On day two, we did another tour – but this time in a kayak.  During the two hours, we explored many smaller canals (it was very tight quarters with other boats and made Sarah a bit uneasy at times), kayaked under the Saint Maria cathedral (the only cathedral actually built over a canal), and even ventured to cross the grand canal a few times (here we learned the hierarchy of water vehicles: water taxi > gondola > personal boats > kayaks). After all the pasta and ice cream it was great to get out and do something active.  Much like the day before, a huge stormed rolled through in the afternoon, so our group found a nice little cafe to pass the time and watch the rain.

By day three, Chris was feeling pretty lousy due to his allergies, but he was tough and suffered through the very busy day Sarah had planned.  First up was the Guggenheim Museum.  Neither of us is a huge fan of modern art, but it was right beside the Wake House (Casa Artom) which we wanted to try and tour.  The Guggenheim actually exceeded our expectations – it was pretty interesting to see the work of famous artists (Warhol, Pollock, Dali, and Picasso to name a few) but there were also many moments when we asked each other, “How is this art?”  After the museum, we tried to tour the Wake House, but sadly no one answered the door or acknowledged our singing of “Dear Old Wake Forest.”

That afternoon, we decided to tour the islands of Burano (known for lace) and Murano (known for glass blowing).  The 45-minute boat ride to Burano was slammed with people but still offered interesting views of the city and many small islands (including the city’s cemetery).  We spent about an hour walking around the island (literally, we walked the circumference of the island) and admired the brightly painted homes situated along small canals.  We knew that we wanted to see a glass-blowing exhibition while in Murano, but we were pretty hungry and tired when we arrived.  After a late lunch and afternoon coffee, we tried to find an exhibition but came up empty handed.  Unfortunately, all of the shops were closed for the day (womp womp).  Even though we weren’t able to actually see how the glass is made, we still enjoyed a bit of window shopping to admire the beautiful works of art.

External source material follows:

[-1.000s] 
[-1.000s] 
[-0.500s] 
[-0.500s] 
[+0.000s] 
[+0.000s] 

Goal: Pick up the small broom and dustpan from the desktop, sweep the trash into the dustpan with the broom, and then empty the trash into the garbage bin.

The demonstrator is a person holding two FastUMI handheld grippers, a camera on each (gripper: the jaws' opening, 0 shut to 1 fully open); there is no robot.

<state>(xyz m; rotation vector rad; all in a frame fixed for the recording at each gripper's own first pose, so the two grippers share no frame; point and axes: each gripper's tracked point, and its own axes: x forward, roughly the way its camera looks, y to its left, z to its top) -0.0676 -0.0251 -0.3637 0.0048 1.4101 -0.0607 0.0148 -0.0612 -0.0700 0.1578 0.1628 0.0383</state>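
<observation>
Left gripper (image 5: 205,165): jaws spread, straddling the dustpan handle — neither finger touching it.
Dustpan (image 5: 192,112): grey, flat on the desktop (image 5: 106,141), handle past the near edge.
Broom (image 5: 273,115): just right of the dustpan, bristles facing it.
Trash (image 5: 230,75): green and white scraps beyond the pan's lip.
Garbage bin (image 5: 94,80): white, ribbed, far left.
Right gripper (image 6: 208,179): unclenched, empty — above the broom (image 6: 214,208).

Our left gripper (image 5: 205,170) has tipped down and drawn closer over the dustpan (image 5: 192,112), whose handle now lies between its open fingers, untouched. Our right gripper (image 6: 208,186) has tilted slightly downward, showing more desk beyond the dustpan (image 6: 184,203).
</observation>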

Our final night in Venice was marked by an absolutely delicious dinner at Local (a recommendation from Chris’s partner at EY).  We splurged for the chef’s 5-course tasting menu, and we were not disappointed.  The restaurant itself may have an unimaginative name, but they served some of the most creative and delicious food we have had (nori risotto with bonito flakes, sashimi mackerel with passion fruit compote, etc.)  Like most other nights, we left the restaurant a bit sleepy, a little fatter, but extremely full and happy.

Bathing suit weather is just around the corner, so it’s time that we hit the gym to work off all of the cheese, carbs, sweets, and wine consumed on our Italian adventure.